### Activity
Write out all of the data again, precisely as it appears.

### Raw data
════

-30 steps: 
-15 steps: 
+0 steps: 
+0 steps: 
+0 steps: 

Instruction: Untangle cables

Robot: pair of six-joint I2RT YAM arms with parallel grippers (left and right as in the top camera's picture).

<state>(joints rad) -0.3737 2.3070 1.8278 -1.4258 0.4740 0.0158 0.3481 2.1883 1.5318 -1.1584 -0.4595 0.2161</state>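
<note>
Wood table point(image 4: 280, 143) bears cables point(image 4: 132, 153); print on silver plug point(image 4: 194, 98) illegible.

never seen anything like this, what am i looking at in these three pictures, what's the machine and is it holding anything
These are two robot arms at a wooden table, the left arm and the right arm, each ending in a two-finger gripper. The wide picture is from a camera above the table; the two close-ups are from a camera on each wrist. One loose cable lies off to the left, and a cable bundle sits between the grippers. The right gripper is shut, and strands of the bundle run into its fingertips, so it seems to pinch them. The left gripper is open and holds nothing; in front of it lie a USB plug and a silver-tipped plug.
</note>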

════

### Answer to the exercise
-30 steps: 
-15 steps: 
+0 steps: 
+0 steps: 
+0 steps: 

Instruction: Untangle cables

Robot: pair of six-joint I2RT YAM arms with parallel grippers (left and right as in the top camera's picture).

<state>(joints rad) -0.3737 2.3070 1.8278 -1.4258 0.4740 0.0158 0.3481 2.1883 1.5318 -1.1584 -0.4595 0.2161</state>
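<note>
Wood table point(image 4: 280, 143) bears cables point(image 4: 132, 153); print on silver plug point(image 4: 194, 98) illegible.

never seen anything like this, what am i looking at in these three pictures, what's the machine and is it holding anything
These are two robot arms at a wooden table, the left arm and the right arm, each ending in a two-finger gripper. The wide picture is from a camera above the table; the two close-ups are from a camera on each wrist. One loose cable lies off to the left, and a cable bundle sits between the grippers. The right gripper is shut, and strands of the bundle run into its fingertips, so it seems to pinch them. The left gripper is open and holds nothing; in front of it lie a USB plug and a silver-tipped plug.
</note>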

The output requires no additions.